## Aim of the exercise
Copy out each line of the data below in which "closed" appears.

Top of Dataset excerpts

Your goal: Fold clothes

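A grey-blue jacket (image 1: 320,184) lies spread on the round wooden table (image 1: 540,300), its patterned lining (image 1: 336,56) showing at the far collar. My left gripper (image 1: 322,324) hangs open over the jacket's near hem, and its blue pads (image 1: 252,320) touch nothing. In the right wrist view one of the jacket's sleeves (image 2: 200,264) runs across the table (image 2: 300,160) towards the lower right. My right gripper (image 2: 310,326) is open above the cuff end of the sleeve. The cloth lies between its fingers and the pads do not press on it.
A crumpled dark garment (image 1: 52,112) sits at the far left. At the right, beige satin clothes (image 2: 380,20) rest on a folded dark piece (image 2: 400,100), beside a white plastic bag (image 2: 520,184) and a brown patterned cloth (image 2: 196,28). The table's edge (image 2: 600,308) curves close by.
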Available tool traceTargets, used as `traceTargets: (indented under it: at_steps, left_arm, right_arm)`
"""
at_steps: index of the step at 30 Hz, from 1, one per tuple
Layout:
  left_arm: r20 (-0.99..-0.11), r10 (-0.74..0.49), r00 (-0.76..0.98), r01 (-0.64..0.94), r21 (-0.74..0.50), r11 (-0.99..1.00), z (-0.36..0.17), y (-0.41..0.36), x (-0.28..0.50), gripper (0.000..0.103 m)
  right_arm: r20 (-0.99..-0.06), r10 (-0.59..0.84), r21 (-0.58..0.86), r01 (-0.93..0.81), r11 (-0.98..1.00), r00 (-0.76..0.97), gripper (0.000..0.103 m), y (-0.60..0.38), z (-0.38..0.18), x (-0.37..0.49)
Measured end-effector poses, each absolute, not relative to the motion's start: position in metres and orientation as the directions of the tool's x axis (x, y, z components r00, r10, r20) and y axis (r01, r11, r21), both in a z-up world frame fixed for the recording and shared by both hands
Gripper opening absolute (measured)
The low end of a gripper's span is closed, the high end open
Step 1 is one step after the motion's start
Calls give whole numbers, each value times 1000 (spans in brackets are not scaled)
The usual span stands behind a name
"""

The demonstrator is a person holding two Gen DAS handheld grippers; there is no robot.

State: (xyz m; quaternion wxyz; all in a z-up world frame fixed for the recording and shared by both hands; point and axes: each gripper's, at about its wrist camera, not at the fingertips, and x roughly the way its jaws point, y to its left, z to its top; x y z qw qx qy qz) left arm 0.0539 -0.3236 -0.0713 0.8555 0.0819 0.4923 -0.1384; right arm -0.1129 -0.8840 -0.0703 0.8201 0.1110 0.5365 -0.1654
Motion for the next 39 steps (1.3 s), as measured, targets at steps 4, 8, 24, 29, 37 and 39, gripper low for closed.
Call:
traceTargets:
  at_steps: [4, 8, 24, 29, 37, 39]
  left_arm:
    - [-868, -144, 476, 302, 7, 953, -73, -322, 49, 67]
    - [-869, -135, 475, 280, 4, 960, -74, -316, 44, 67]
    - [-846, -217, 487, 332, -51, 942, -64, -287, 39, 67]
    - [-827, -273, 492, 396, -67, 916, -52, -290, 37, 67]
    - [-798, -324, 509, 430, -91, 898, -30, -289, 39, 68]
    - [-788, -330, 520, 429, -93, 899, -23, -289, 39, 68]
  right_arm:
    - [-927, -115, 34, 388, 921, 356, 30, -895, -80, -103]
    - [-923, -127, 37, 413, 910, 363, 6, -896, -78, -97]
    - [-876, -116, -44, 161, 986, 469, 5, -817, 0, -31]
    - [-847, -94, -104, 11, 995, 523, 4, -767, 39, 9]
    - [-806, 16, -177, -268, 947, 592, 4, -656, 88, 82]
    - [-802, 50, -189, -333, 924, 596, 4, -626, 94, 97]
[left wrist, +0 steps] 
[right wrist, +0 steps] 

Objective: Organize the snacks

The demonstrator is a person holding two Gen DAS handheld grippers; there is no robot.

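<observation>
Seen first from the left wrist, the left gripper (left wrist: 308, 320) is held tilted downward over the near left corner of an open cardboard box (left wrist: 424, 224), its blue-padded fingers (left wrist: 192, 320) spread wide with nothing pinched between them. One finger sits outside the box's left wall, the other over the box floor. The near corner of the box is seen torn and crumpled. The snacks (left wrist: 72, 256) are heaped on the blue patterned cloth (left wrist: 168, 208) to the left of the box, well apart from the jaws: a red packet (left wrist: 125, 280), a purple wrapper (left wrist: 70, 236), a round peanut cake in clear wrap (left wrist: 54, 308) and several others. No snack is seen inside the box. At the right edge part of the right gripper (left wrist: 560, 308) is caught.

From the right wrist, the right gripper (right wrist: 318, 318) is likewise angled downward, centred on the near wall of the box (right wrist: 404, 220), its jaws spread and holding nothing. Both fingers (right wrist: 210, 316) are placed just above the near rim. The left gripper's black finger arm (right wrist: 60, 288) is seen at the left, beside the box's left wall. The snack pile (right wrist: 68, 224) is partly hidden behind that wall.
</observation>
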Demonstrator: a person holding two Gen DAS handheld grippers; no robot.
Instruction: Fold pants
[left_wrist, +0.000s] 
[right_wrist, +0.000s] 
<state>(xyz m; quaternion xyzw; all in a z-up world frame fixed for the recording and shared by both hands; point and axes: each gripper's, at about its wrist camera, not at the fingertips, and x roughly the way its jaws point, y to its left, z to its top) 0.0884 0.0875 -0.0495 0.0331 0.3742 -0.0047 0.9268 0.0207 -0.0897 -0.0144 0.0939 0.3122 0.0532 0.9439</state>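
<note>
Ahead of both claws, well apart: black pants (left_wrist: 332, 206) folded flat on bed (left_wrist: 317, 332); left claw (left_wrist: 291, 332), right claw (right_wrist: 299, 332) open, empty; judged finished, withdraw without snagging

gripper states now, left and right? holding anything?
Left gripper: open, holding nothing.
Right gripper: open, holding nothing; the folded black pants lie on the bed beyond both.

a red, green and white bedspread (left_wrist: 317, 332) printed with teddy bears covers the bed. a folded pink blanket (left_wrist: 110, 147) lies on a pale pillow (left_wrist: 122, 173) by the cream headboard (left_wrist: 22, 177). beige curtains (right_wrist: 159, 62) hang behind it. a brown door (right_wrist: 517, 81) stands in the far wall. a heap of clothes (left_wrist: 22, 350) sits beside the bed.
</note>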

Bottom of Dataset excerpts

## Exercise response
The low end of a gripper's span is closed, the high end open
Motion for the next 39 steps (1.3 s), as measured, targets at steps 4, 8, 24, 29, 37 and 39, gripper low for closed.

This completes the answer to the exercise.